Bernard Duhaime a proposé au nouveau rapporteur de créer un projet de recherche académique sur le sujet. «L’objectif est d’effectuer un état des lieux en se basant sur la littérature scientifique, d’identifier les principaux enjeux, de soulever les questions pertinentes et de suggérer des pistes de réflexion», explique-t-il. 

Les étudiantes à la maîtrise en droit Fanny Dagenais-Dion et Marjorie Côté Barton ont accepté de participer à cette recherche en marge de leur projet de mémoire respectif. «C’est une expérience intéressante pour elles, car cela touche aux droits humains, au droit de la guerre, au droit pénal international, à l’éthique, à la morale ainsi qu’aux enjeux technologiques, souligne le professeur. Et elles auront l’occasion de rencontrer des experts dans le domaine.»

Puisqu’il y a été nommé associate research fellow, Bernard Duhaime a proposé à l’Académie de droit international et de droits humains de Genève, qui regroupe des experts de l’Université de Genève et de l’Institut des hautes études internationales et du développement de Genève, de se joindre au projet. «Un groupe d’étudiants a été formé et parmi ceux-ci, on retrouve Vincent Roffi (B.A. relations internationales et droit international, 2020), un diplômé du BRIDI de l’UQAM», se réjouit-il.

L’attribution de la responsabilité

En droit international, l’État doit protéger et garantir le droit à la vie, à la liberté et à la sécurité des personnes, rappelle Bernard Duhaime, mais les règles qui s’appliquent en droit de la guerre sont différentes: lors d’un conflit armé, l’utilisation de la force mortelle, par exemple, est permise contre les membres des forces armées ennemies en tout temps. 

En revanche, une panoplie d’instruments et de cadres juridiques interdisent ou réglementent l’utilisation de certaines armes. «Quand de nouvelles armes ou de nouvelles technologies apparaissent, on doit déterminer leur conformité avec le droit de la guerre en suivant différents principes, explique le juriste. Par exemple, on tentera de déterminer si l’utilisation d’une nouvelle arme permet de bien distinguer les civils des soldats, et par la même occasion si elle permet de circonscrire les dommages aux cibles militaires visées sans entraîner de dommages collatéraux.»
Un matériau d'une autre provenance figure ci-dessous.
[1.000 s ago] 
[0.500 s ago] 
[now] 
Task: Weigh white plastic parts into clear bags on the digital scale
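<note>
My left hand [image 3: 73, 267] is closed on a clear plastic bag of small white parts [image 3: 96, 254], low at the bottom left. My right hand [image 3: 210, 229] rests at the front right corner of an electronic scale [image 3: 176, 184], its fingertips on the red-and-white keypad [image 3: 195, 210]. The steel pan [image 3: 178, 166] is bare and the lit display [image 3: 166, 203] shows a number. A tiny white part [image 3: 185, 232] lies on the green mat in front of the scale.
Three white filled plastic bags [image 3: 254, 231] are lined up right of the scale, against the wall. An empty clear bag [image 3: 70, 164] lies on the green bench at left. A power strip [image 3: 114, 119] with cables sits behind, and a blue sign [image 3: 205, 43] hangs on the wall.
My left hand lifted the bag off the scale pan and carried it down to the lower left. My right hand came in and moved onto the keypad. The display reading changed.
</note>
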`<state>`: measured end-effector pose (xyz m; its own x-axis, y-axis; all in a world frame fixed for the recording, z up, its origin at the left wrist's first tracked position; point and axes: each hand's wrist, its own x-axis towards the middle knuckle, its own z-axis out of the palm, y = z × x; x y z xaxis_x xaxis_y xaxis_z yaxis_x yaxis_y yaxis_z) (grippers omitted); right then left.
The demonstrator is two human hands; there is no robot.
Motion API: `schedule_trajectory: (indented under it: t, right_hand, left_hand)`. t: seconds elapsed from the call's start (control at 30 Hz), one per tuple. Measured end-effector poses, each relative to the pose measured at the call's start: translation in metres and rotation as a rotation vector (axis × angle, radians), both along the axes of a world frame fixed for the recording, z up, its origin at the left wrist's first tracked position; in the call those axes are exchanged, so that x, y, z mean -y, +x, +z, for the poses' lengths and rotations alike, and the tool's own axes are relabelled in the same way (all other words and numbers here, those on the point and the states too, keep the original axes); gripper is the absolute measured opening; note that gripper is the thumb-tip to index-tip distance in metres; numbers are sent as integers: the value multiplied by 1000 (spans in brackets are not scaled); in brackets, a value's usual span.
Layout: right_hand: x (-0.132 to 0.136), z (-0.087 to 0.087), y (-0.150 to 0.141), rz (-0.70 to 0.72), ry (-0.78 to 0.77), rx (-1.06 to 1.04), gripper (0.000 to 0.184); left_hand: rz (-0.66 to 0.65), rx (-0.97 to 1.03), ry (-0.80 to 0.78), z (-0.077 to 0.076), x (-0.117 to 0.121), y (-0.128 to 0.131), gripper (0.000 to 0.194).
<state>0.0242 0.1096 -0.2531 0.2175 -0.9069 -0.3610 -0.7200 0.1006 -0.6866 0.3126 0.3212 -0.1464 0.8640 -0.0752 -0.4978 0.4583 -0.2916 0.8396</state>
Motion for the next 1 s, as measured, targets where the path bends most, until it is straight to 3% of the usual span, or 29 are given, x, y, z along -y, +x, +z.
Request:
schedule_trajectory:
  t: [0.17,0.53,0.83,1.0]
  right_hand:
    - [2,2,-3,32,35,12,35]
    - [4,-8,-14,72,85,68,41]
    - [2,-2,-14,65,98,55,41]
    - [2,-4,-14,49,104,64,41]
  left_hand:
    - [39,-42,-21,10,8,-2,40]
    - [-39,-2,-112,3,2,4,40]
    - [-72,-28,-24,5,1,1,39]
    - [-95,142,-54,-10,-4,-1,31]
Le recours aux systèmes d’armes létales autonomes soulève la question cruciale de l’attribution de la responsabilité, analyse Bernard Duhaime. «Qui est responsable? La personne qui a appuyé sur le bouton à distance? Celle qui a planifié l’opération? Celle qui l’a financée? Celle qui a fourni les renseignements sur place?»

L’augmentation marquée (et inévitable) de l’intelligence artificielle dans les modes de prise de décision interpelle une foule d’acteurs en droit international. «Ce type de débats ne comporte que des zones grises, d’autant plus que certaines armes létales autonomes auraient été utilisées en dehors des conflits armés traditionnels, notamment pour des exécutions ciblées, poursuit le spécialiste des droits humains. Cela implique l’usage de technologies de reconnaissance faciale et les nombreux enjeux qui s’y rattachent.»

Consulter des experts

On parle souvent de «robots tueurs» à propos des systèmes d’armes létales autonomes, mais on fait fausse route… pour l’instant, note Bernard Duhaime. «L’intelligence artificielle sert, par exemple, à déterminer le délai de réponse du mécanisme, car il existe un décalage entre la liaison satellite et ce qui se déroule sur le terrain. Il y a donc toujours une composante décisionnelle humaine avec les armes létales autonomes. Ce n’est pas une entité d’intelligence artificielle qui prend toutes les décisions à elle seule. Mais ça risque d’être la prochaine étape…» 

Les représentants de nombreux pays discutent de tous ces développements technologiques en collaboration avec des experts des industries militaire et informatique. «Nous ne prétendons pas nous substituer à ces spécialistes, mais nous souhaitons faire notre part afin d’aider le Rapporteur spécial à se positionner sur le sujet», remarque Bernard Duhaime.

Le groupe de recherche compte valider ses résultats de recherche avec quelques-uns des experts dans le domaine. Alexis Rapin, chercheur en résidence à l’Observatoire des conflits multidimensionnels de la Chaire Raoul-Dandurand, a accepté de participer à la phase ultérieure du projet, lui qui a signé un texte éclairant sur les armes létales autonomes dans La Presse+ en octobre dernier.